Venezuela’s opposition leader urges military to abandon Maduro

Juan Guaidó came out of hiding to make public address, amid protest and civil unrest

Juan Guaidó, the man backed this week as Venezuela’s interim president by the US, has urged the country’s armed forces to “come over to the side of the people” to bring about fresh elections and a return to democracy.

In his first public appearance since his dramatic challenge to President Nicolás Maduro on Wednesday, the de-facto opposition leader told hundreds of cheering supporters in a leafy square in the Caracas neighbourhood of Chacao that they would eventually triumph.

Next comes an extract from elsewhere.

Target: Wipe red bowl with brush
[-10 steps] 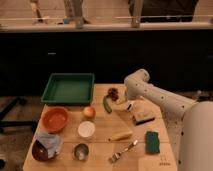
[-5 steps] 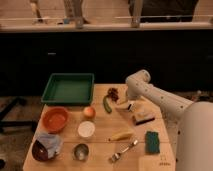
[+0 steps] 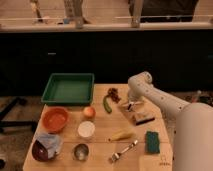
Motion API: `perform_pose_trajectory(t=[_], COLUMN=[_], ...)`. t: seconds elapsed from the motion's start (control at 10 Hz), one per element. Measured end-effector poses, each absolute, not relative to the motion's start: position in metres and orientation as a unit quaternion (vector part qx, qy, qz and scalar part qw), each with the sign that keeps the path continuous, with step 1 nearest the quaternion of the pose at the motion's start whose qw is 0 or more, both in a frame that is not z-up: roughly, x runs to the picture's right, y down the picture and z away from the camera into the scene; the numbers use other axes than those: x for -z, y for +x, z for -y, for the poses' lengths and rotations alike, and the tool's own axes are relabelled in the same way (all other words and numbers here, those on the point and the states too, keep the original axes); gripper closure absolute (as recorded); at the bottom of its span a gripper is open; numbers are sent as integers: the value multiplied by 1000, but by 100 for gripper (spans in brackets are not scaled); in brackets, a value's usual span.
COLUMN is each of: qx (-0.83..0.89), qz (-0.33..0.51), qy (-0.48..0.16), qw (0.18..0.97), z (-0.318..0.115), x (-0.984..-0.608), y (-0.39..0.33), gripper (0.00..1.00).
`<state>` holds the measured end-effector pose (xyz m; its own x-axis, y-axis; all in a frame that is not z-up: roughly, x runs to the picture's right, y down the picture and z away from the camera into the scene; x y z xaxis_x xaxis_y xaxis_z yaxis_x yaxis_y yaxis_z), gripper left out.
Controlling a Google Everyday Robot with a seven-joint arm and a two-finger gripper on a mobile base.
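You had two bowls on the table (image 3: 102,142): one red bowl (image 3: 55,119) at left, one maroon bowl (image 3: 42,150) at lower left. You had two cups, one white cup (image 3: 86,129) and one metal cup (image 3: 80,151); one green tray (image 3: 67,89); one fork (image 3: 123,150); one green sponge (image 3: 152,141); and one claw (image 3: 131,105), right of centre.

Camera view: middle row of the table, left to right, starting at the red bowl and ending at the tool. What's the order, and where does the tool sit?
red bowl → small orange fruit → green vegetable → tool. The tool is open, holds nothing, and sits just beyond the wooden scrubbing brush.
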<state>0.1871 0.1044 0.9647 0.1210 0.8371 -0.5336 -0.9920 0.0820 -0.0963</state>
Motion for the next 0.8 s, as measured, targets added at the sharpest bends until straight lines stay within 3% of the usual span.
perform_pose_trajectory(t=[0.2, 0.8], qx=[-636, -648], qz=[-174, -146], qy=[-226, -225], qw=[717, 713], z=[-105, -103], x=[-967, -963], y=[186, 193], gripper=[1, 59])
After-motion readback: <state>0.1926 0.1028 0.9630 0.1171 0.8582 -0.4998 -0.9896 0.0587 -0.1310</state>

"In Miraflores [the presidential palace] they think this movement will run out of steam. Those who have usurped the symbols of power think we're going to tire," he said. "But Venezuela has woken up and will never sleep again."

Mr Guaidó (35) has breathed new life into Venezuela’s notoriously fragmented and browbeaten opposition since he became president of the National Assembly, or Congress, this month.


On Wednesday, in the midst of a massive anti-government street protest, he took a self-administered oath, declaring himself Venezuela’s interim president in open defiance of Mr Maduro, who has grown increasingly autocratic since he assumed power in 2013.

The US recognised Mr Guaidó as president, as did almost a dozen countries in the Americas, including Brazil, Argentina, Colombia and Canada.

But Russia, China and Turkey said Mr Maduro is still the country's rightful leader.

Crucially, the all-important Venezuelan armed forces have backed him, with Gen Vladimir Padrino López, the defence minister, dismissing Mr Guaidó’s bid for power as unconstitutional and reckless.

Speaking in Geneva on Friday, UN human rights chief Michelle Bachelet warned of an “increasingly incendiary atmosphere” in Venezuela.

She said the situation “may rapidly spiral out of control with catastrophic consequences”.

At least 20 people have been killed this week in clashes across the country, and hundreds injured and arrested.

Human rights groups fear a backlash from Mr Maduro’s security forces if the protests escalate.

“There is every reason to worry that the government’s response to these protests will follow the same pattern we have been documenting in Venezuela since 2014,” said José Miguel Vivanco, Americas director of Human Rights Watch.

Mr Maduro has reacted angrily to what he regards as a rightwing coup attempt orchestrated by the Trump administration in Washington.

He has ordered US embassy staff to leave Venezuela within 72 hours, a deadline that expires this weekend.

Washington has said it will not heed his call.

Mr Maduro has also said he will close Venezuela’s embassy and consulates in the US and recall all staff.

On Thursday, Mr Guaidó wrote to Mike Pompeo, the US secretary of state, "in my position as President in Charge of the Bolivarian Republic of Venezuela," asking for food and medicine for the Venezuelan people "and perhaps even the sending of a hospital ship".

At a meeting of the Washington-based Organization of American States, Mr Pompeo pointedly referred to Mr Maduro as Venezuela’s “former president” and said the US was ready to send $20million (€17.5 million) in humanitarian aid.

The UN Security Council was scheduled to meet on Saturday to discuss the Venezuelan crisis.

Mr Pompeo will underscore US support for the opposition leader and urge other members of the international community to recognise and support Mr Guaidó as the country’s legitimate president, according to a statement from the state department.

Russia’s foreign ministry, meanwhile, has warned that if the US intervenes militarily in Venezuela, it would be “a venture fraught with catastrophic consequences”.

Since his dramatic self-proclamation, Mr Guaidó has kept a low profile and some opposition figures fear the Maduro regime might try to arrest him.

Listening to his speech on Friday, a 75-year-old man who identified himself only as Carlos said: “This is the last chance. We wake up now or we stay silent for the rest of our lives. It’s for Venezuelans to decide.”

Isis Horta, a 39-year-old mother of two, said she still had “a lot of hope” that Mr Guaidó could transform Venezuela with fresh elections and a return to democracy.